__EXERCISE BRIEF__: Could you retype the entries below exactly, omitting every picture?

== == ==

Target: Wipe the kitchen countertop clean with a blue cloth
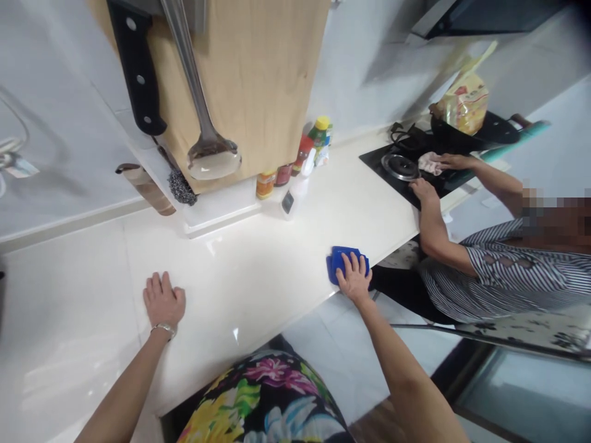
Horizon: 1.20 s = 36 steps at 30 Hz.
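Note:
My right hand [354,277] presses a folded blue cloth [344,257] onto the white countertop [217,277], close to its front edge. Its fingers are spread over the cloth's top, and part of the cloth shows beyond them. Farther left, my left hand [164,300] rests flat on the same counter with fingers stretched out and nothing in it. A metal watch or bracelet [164,330] circles that wrist.
A co-worker [498,264] at the right wipes the black gas stove [378,163] with a pale cloth [429,163]. Along the wall stand a white bottle [295,198] and several condiment jars [265,184]. A ladle [213,154] and a black-handled knife [138,74] hang before a wooden board [263,80].

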Tool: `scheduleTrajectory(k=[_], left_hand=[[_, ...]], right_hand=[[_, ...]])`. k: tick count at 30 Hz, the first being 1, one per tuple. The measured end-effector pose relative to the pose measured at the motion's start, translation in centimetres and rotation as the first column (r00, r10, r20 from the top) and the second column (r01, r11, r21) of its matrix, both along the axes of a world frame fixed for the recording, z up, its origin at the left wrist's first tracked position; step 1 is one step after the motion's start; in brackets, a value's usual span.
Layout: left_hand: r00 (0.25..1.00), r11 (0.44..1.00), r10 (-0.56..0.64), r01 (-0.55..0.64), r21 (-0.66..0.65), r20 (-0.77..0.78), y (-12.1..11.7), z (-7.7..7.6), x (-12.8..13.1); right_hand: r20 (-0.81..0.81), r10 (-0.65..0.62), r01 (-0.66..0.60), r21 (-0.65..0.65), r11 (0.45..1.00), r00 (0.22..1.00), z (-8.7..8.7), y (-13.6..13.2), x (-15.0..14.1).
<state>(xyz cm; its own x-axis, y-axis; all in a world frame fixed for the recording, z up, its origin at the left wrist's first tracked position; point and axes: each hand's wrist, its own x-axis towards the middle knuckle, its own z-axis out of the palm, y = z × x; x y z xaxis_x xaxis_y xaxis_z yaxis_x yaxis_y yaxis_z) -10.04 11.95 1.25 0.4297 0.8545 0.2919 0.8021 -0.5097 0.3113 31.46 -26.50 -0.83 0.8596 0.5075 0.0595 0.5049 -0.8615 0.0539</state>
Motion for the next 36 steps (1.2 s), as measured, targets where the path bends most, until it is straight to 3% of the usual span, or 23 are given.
scheduleTrajectory(k=[14,19,23,25,27,31,34,36], left_hand=[[0.998,0.997,-0.054,0.056,-0.053,0.042,0.2,-1.3,-0.5],[0.995,0.991,-0.070,0.078,-0.111,0.076,0.2,-1.6,-1.1],[0.973,0.971,-0.169,0.191,-0.141,0.156,-1.3,-1.1,-0.4],[0.948,0.952,-0.233,0.269,-0.150,0.219,-3.0,-0.6,0.4],[0.916,0.930,-0.291,0.338,-0.143,0.275,-5.2,0.0,1.5],[0.836,0.855,-0.468,0.510,-0.092,0.288,-9.9,1.1,3.9],[0.776,0.781,-0.603,0.621,-0.058,0.185,-12.5,1.2,5.2],[0.755,0.752,-0.649,0.656,-0.069,0.097,-13.6,0.9,5.7]], right_hand=[[-0.077,0.200,-0.197,0.048,0.979,0.977,1.8,6.4,-21.1],[-0.125,0.211,-0.198,0.115,0.974,0.969,2.7,11.6,-28.3],[-0.187,0.390,-0.346,0.229,0.910,0.902,3.4,16.7,-31.4],[-0.216,0.504,-0.427,0.320,0.846,0.836,3.5,18.2,-31.5],[-0.217,0.555,-0.424,0.446,0.788,0.803,3.3,18.5,-30.2],[-0.094,0.431,-0.271,0.655,0.706,0.897,1.5,15.5,-24.0],[0.068,0.335,-0.306,0.603,0.737,0.940,0.0,11.8,-18.3],[0.093,0.312,-0.307,0.581,0.754,0.945,-0.8,9.6,-15.2]])
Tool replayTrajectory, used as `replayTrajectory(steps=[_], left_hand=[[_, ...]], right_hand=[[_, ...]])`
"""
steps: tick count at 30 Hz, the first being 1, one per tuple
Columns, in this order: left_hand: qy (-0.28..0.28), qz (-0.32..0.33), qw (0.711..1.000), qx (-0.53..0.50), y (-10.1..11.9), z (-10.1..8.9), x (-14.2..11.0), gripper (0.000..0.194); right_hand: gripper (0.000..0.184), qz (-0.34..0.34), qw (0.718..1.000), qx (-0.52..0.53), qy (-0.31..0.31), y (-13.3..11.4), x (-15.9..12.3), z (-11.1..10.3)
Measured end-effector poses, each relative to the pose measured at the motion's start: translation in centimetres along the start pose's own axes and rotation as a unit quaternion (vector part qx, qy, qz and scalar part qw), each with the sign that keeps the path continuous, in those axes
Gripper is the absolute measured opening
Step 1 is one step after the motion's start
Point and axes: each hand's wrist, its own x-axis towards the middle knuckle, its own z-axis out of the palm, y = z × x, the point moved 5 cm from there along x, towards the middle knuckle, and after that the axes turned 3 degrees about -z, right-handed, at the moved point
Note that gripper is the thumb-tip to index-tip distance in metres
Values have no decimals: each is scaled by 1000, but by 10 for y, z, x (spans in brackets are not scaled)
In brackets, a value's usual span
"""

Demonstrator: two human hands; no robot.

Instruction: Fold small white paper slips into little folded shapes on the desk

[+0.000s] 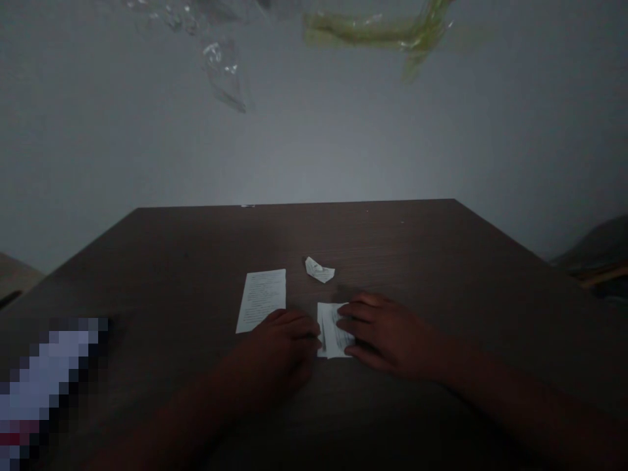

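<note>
A small folded piece of printed paper [331,333] lies on the table between my two hands. My left hand [287,343] is at its left edge, fingers curled and closed on that edge; the fingertips are partly hidden. Across its right side rests my right hand [387,333], with fingers spread and lying flat on the paper. A printed sheet [265,294] lies flat just beyond my left hand, its lower right corner covered by the knuckles. Farther away sits a small creased paper piece [320,270], apart from both hands.
The dark wooden table [373,242] reaches to a pale wall [314,144]. Yellow tape [367,31] and clear plastic [223,69] hang on the wall. A blurred, pixelated light object [44,379] is at the left front. Dark items [606,255] stand beyond the right edge.
</note>
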Motion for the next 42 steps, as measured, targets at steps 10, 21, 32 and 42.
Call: replayTrajectory(steps=[10,21,32,42], left_hand=[[-13,0,998,-67,-8,-3,-2,30],[5,-30,998,-62,-18,1,-1,33],[38,-16,999,-20,-22,-1,5,45],[24,-19,1000,1,-25,2,4,47]], right_hand=[[32,-8,1000,-8,21,0,3,9],[35,0,1000,-25,0,0,6,13],[36,-6,1000,-20,17,-2,7,13],[42,0,1000,3,-19,0,6,21]])
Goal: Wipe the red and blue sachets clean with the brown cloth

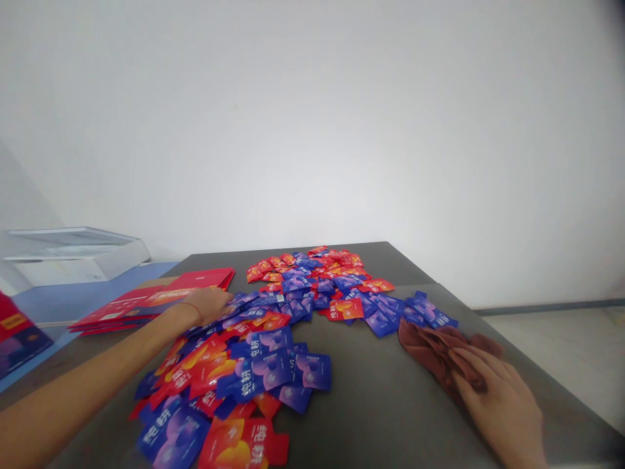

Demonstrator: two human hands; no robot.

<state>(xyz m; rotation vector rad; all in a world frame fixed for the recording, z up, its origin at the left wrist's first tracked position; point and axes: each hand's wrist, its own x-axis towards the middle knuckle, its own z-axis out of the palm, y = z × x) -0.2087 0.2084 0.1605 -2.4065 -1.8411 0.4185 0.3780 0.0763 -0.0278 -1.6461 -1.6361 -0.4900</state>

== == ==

__YOUR SOLUTION__:
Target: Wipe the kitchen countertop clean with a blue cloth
Horizon: 1.20 s = 36 steps at 30 Hz.
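Note:
My right hand [354,277] presses a folded blue cloth [344,257] onto the white countertop [217,277], close to its front edge. Its fingers are spread over the cloth's top, and part of the cloth shows beyond them. Farther left, my left hand [164,300] rests flat on the same counter with fingers stretched out and nothing in it. A metal watch or bracelet [164,330] circles that wrist.
A co-worker [498,264] at the right wipes the black gas stove [378,163] with a pale cloth [429,163]. Along the wall stand a white bottle [295,198] and several condiment jars [265,184]. A ladle [213,154] and a black-handled knife [138,74] hang before a wooden board [263,80].
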
Tool: `scheduleTrajectory(k=[_], left_hand=[[_, ...]], right_hand=[[_, ...]])`. k: tick count at 30 Hz, the first being 1, one per tuple. The measured end-effector pose relative to the pose measured at the motion's start, translation in centimetres and rotation as the first column (r00, r10, r20 from the top) and the second column (r01, r11, r21) of its matrix, both along the axes of a world frame fixed for the recording, z up, its origin at the left wrist's first tracked position; step 1 is one step after the motion's start; in brackets, a value's usual span.
Layout: left_hand: r00 (0.25..1.00), r11 (0.44..1.00), r10 (-0.56..0.64), r01 (-0.55..0.64), r21 (-0.66..0.65), r20 (-0.77..0.78), y (-12.1..11.7), z (-7.7..7.6), x (-12.8..13.1); right_hand: r20 (-0.81..0.81), r10 (-0.65..0.62), r01 (-0.66..0.60), r21 (-0.65..0.65), r11 (0.45..1.00), r00 (0.22..1.00), z (-8.7..8.7), y (-13.6..13.2), x (-15.0..14.1).
<state>(xyz cm; its own x-axis, y-axis; all in a world frame fixed for the recording, z up, its origin at the left wrist's first tracked position; point and axes: each hand's wrist, its own x-axis towards the middle knuckle, its own z-axis out of the palm, y = z × x; x y z xaxis_x xaxis_y xaxis_z yaxis_x yaxis_y yaxis_z) -10.04 11.95 1.25 0.4297 0.8545 0.2919 0.8021 -0.5097 0.3113 31.46 -26.50 -0.83 0.8596 0.5075 0.0595 0.5049 -0.8615 0.0539</state>
Motion for the next 36 steps (1.2 s), as measured, targets where the path bends most, until it is straight to 3% of the usual span, or 23 are given.
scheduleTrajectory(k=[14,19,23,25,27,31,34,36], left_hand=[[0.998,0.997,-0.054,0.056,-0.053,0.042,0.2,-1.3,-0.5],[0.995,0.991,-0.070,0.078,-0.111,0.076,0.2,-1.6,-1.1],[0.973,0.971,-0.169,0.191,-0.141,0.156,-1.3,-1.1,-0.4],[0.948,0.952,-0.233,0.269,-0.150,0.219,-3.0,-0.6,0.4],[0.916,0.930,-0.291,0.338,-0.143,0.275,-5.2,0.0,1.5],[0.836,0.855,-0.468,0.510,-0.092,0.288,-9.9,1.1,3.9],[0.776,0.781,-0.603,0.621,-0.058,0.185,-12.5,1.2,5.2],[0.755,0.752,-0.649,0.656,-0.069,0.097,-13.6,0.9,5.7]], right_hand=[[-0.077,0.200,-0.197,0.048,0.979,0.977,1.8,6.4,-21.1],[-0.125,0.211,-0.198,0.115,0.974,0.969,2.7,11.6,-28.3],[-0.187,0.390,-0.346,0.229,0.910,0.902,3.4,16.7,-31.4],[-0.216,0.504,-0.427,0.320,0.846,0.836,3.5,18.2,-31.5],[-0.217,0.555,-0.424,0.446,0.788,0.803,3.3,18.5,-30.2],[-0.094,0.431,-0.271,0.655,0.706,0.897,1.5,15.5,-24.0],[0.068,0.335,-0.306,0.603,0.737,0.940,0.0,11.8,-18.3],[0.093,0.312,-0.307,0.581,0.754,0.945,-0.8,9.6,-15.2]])
Tool replayTrajectory, used as `replayTrajectory(steps=[_], left_hand=[[_, ...]], right_hand=[[_, ...]])`
"""
steps: tick count at 30 Hz, the first being 1, one per tuple
Columns, in this order: left_hand: qy (-0.28..0.28), qz (-0.32..0.33), qw (0.711..1.000), qx (-0.53..0.50), y (-10.1..11.9), z (-10.1..8.9), x (-14.2..11.0), gripper (0.000..0.194); right_hand: gripper (0.000..0.184), qz (-0.34..0.34), qw (0.718..1.000), qx (-0.52..0.53), qy (-0.31..0.31), y (-13.3..11.4), x (-15.9..12.3), z (-11.1..10.3)
Measured end-effector poses, each relative to the pose measured at the motion's start: translation in centimetres along the start pose's own axes and rotation as a unit quaternion (vector part qx, qy, qz and scalar part qw), each with the sign that keeps the path continuous, in those axes
Gripper is the absolute measured opening
Step 1 is one step after the motion's start
Point and axes: each hand's wrist, its own x-axis towards the middle knuckle, its own z-axis out of the palm, y = z × x, the point moved 5 cm from there along x, towards the middle knuckle, and after that the axes turned 3 degrees about -z, right-handed, at the moved point
Note that gripper is the thumb-tip to index-tip distance in metres
Values have no decimals: each is scaled by 1000, but by 10 for y, z, x (spans in brackets are not scaled)
In brackets, a value's usual span
"""

Demonstrator: two human hands; no robot.

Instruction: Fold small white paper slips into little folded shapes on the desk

[+0.000s] 

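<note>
A small folded piece of printed paper [331,333] lies on the table between my two hands. My left hand [287,343] is at its left edge, fingers curled and closed on that edge; the fingertips are partly hidden. Across its right side rests my right hand [387,333], with fingers spread and lying flat on the paper. A printed sheet [265,294] lies flat just beyond my left hand, its lower right corner covered by the knuckles. Farther away sits a small creased paper piece [320,270], apart from both hands.
The dark wooden table [373,242] reaches to a pale wall [314,144]. Yellow tape [367,31] and clear plastic [223,69] hang on the wall. A blurred, pixelated light object [44,379] is at the left front. Dark items [606,255] stand beyond the right edge.
</note>
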Motion for the next 42 steps, as measured, targets at steps 10, 21, 32 and 42.
Call: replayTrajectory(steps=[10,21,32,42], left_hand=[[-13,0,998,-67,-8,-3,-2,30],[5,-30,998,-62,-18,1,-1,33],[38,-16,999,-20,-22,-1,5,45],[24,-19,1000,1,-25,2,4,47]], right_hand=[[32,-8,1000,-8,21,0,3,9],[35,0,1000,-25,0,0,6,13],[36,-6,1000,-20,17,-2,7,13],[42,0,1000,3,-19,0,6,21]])
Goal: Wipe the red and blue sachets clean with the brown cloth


Demonstrator: two human hands; no robot.

<state>(xyz m; rotation vector rad; all in a world frame fixed for the recording, z up, its origin at the left wrist's first tracked position; point and axes: each hand's wrist, its own x-axis towards the middle knuckle, its own z-axis out of the palm, y = z × x) -0.2087 0.2084 0.1605 -2.4065 -1.8411 0.4185 0.3780 0.0763 -0.0278 -1.6461 -1.6361 -0.4900</state>

This exercise has no more to it.